I have learned first hand how important it is to be gentle with one another because we never really know what someone is going through or how overwhelmed they may be. And we ALL have things we are going through. I don't think the particular circumstances of the challenge is as important as the process through which we navigate the challenge. That process is where all the stuff is--good, bad, ugly, and beautiful--but all there to help us GROW.
So as I lay my story here before you, I also bow down to yours. Whatever you are going through and however you are choosing to handle it, I honor you.

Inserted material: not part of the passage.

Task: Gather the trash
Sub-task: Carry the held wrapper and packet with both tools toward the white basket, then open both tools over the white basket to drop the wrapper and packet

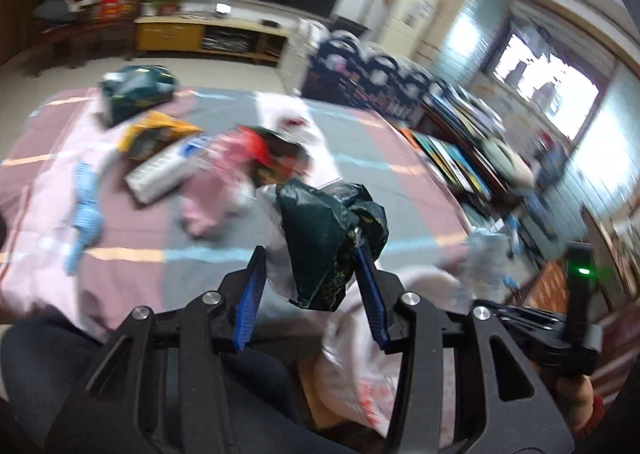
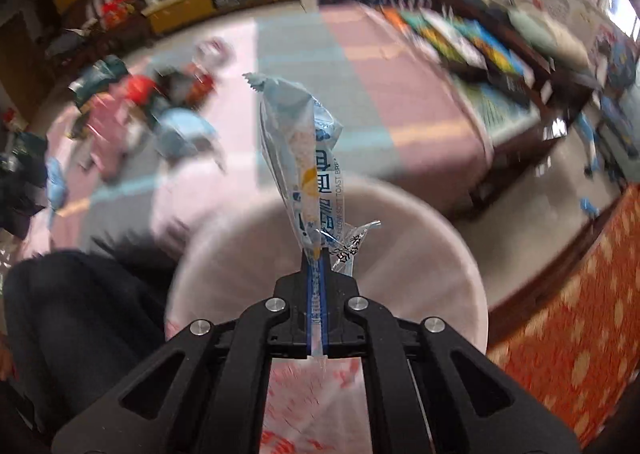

In sharing our stories and how we navigate the challenges I believe we can learn so much from each other. Regardless of what we are facing individually, some basic things apply: honor the emotions that come up, listen to your intuition, trust yourself, speak your truth, love yourself. These are simple in theory but difficult in application and therefore when we share with one another how we are doing it, each of us in our own way, we can walk each other a little bit further down the road.
In Love,
Heather
Oh Berber, how I love you! Beaming you healing love, support whenever and how ever I can, and love! So much love. To witness you, is a huge honor and blessing and I just adore you so! Wow, you! Keep listening, sharing and speaking your truth...as it is so inspiring and needed in this world.